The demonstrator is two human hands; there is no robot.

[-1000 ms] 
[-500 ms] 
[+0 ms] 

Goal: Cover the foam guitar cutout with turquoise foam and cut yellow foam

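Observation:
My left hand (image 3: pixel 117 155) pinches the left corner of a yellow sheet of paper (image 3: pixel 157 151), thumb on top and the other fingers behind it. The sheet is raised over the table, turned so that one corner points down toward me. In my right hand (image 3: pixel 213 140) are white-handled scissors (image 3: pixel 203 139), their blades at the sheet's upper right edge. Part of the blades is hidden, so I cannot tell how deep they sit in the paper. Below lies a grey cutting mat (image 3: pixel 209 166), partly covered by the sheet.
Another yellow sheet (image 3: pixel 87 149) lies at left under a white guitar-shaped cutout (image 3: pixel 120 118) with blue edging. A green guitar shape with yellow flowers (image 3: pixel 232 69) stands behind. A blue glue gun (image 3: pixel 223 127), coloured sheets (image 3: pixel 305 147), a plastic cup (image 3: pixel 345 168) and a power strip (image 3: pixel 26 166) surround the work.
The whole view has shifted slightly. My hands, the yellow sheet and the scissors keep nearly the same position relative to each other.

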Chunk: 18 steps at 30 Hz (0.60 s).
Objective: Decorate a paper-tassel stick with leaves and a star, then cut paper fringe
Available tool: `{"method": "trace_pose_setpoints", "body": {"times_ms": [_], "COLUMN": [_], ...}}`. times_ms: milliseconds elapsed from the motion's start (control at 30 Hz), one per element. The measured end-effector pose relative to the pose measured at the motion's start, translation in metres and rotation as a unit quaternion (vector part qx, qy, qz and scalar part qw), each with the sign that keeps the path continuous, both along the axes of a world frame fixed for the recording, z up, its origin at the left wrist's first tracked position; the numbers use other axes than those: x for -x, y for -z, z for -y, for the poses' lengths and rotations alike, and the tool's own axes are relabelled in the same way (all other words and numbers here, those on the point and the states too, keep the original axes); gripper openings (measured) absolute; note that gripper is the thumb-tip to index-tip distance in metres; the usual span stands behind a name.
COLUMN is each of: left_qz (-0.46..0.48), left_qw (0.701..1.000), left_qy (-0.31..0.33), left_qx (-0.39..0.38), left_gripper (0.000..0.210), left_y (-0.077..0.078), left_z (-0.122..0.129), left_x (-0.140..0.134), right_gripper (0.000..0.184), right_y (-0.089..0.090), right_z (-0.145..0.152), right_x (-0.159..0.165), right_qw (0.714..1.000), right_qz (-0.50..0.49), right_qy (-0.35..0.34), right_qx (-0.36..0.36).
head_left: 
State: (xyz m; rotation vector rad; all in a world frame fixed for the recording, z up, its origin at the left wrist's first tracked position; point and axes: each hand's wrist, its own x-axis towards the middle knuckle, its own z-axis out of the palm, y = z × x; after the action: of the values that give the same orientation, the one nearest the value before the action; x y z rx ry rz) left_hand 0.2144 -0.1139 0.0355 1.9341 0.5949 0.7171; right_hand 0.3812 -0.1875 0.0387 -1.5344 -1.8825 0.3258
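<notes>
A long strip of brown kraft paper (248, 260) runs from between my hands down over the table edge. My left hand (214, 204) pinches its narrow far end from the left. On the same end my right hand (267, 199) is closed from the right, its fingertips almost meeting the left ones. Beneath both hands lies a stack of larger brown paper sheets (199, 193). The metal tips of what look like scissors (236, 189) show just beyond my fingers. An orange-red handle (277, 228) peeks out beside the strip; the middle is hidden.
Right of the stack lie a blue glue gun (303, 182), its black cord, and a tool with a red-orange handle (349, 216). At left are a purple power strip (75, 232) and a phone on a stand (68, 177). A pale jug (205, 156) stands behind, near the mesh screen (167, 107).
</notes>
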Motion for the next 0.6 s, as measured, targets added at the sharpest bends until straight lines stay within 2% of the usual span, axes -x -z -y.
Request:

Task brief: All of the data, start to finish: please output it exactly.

Output for this task:
The demonstrator is two human hands; there is no robot.

[-1000 ms] 
[-500 ms] 
[+0 ms] 

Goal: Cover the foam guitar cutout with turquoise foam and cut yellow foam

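Observation:
My left hand (image 3: pixel 117 155) pinches the left corner of a yellow sheet of paper (image 3: pixel 157 151), thumb on top and the other fingers behind it. The sheet is raised over the table, turned so that one corner points down toward me. In my right hand (image 3: pixel 213 140) are white-handled scissors (image 3: pixel 203 139), their blades at the sheet's upper right edge. Part of the blades is hidden, so I cannot tell how deep they sit in the paper. Below lies a grey cutting mat (image 3: pixel 209 166), partly covered by the sheet.
Another yellow sheet (image 3: pixel 87 149) lies at left under a white guitar-shaped cutout (image 3: pixel 120 118) with blue edging. A green guitar shape with yellow flowers (image 3: pixel 232 69) stands behind. A blue glue gun (image 3: pixel 223 127), coloured sheets (image 3: pixel 305 147), a plastic cup (image 3: pixel 345 168) and a power strip (image 3: pixel 26 166) surround the work.
The whole view has shifted slightly. My hands, the yellow sheet and the scissors keep nearly the same position relative to each other.
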
Chunk: 18 steps at 30 Hz (0.60 s).
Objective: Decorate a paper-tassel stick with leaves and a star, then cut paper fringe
Available tool: `{"method": "trace_pose_setpoints", "body": {"times_ms": [_], "COLUMN": [_], ...}}`. times_ms: milliseconds elapsed from the motion's start (control at 30 Hz), one per element. The measured end-effector pose relative to the pose measured at the motion's start, translation in metres and rotation as a unit quaternion (vector part qx, qy, qz and scalar part qw), each with the sign that keeps the path continuous, both along the axes of a world frame fixed for the recording, z up, its origin at the left wrist's first tracked position; the numbers use other axes than those: x for -x, y for -z, z for -y, for the poses' lengths and rotations alike, and the tool's own axes are relabelled in the same way (all other words and numbers here, those on the point and the states too, keep the original axes); gripper openings (measured) absolute; note that gripper is the thumb-tip to index-tip distance in metres; the usual span stands behind a name.
COLUMN is each of: left_qz (-0.46..0.48), left_qw (0.701..1.000), left_qy (-0.31..0.33), left_qx (-0.39..0.38), left_gripper (0.000..0.210), left_y (-0.077..0.078), left_z (-0.122..0.129), left_x (-0.140..0.134), right_gripper (0.000..0.184), right_y (-0.089..0.090), right_z (-0.145..0.152), right_x (-0.159..0.165), right_qw (0.714..1.000), right_qz (-0.50..0.49), right_qy (-0.35..0.34), right_qx (-0.36..0.36).
head_left: 
State: (xyz m; rotation vector rad; all in a world frame fixed for the recording, z up, its origin at the left wrist's first tracked position; point and axes: each hand's wrist, its own x-axis towards the middle knuckle, its own z-axis out of the palm, y = z × x; after the action: of the values that give the same orientation, the one nearest the value before the action; x y z rx ry rz) left_hand 0.2144 -0.1139 0.0355 1.9341 0.5949 0.7171; right_hand 0.3812 -0.1875 0.0387 -1.5344 -1.8825 0.3258
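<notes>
A long strip of brown kraft paper (248, 260) runs from between my hands down over the table edge. My left hand (214, 204) pinches its narrow far end from the left. On the same end my right hand (267, 199) is closed from the right, its fingertips almost meeting the left ones. Beneath both hands lies a stack of larger brown paper sheets (199, 193). The metal tips of what look like scissors (236, 189) show just beyond my fingers. An orange-red handle (277, 228) peeks out beside the strip; the middle is hidden.
Right of the stack lie a blue glue gun (303, 182), its black cord, and a tool with a red-orange handle (349, 216). At left are a purple power strip (75, 232) and a phone on a stand (68, 177). A pale jug (205, 156) stands behind, near the mesh screen (167, 107).
</notes>
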Motion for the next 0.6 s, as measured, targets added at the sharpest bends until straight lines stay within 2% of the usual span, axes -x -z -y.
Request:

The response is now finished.